_Work task_.
Please reproduce exactly the line that carries "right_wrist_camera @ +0" and all remaining lines through the last line of the data, and write nothing else.

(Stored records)
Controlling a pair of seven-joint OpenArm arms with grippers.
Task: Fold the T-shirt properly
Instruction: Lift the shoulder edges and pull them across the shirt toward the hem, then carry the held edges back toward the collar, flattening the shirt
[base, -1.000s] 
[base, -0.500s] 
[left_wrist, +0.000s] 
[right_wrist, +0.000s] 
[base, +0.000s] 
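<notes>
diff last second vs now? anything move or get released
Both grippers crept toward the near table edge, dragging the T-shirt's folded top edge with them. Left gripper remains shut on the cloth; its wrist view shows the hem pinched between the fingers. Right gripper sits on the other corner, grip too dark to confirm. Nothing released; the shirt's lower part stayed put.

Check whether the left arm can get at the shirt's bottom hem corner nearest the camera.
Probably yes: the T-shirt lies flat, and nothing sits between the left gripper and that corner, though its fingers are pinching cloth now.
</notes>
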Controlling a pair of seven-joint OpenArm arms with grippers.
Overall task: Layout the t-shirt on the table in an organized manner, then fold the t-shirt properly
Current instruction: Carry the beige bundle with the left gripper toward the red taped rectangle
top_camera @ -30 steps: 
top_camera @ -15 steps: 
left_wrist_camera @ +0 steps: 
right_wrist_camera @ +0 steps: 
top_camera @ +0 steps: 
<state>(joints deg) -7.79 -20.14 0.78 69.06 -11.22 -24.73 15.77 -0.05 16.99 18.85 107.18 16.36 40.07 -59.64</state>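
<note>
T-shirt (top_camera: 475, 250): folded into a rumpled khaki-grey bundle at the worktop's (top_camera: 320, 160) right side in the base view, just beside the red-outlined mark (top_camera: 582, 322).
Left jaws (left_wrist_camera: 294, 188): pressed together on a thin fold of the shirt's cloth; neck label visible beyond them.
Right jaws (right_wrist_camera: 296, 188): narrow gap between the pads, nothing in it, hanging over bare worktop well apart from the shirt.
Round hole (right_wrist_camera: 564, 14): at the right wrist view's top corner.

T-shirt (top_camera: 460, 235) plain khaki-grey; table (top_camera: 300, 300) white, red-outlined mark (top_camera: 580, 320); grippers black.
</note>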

_Solution to the exercise_.
right_wrist_camera @ +0 steps: 
top_camera @ +0 steps: 
<state>(joints deg) -7.79 -20.14 0.78 69.06 -11.22 -24.73 15.77 -0.05 16.99 18.85 107.18 16.36 40.07 -59.64</state>
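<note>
T-shirt (top_camera: 475, 250): folded into a rumpled khaki-grey bundle at the worktop's (top_camera: 320, 160) right side in the base view, just beside the red-outlined mark (top_camera: 582, 322).
Left jaws (left_wrist_camera: 294, 188): pressed together on a thin fold of the shirt's cloth; neck label visible beyond them.
Right jaws (right_wrist_camera: 296, 188): narrow gap between the pads, nothing in it, hanging over bare worktop well apart from the shirt.
Round hole (right_wrist_camera: 564, 14): at the right wrist view's top corner.

T-shirt (top_camera: 460, 235) plain khaki-grey; table (top_camera: 300, 300) white, red-outlined mark (top_camera: 580, 320); grippers black.
</note>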

No further output is needed for the exercise.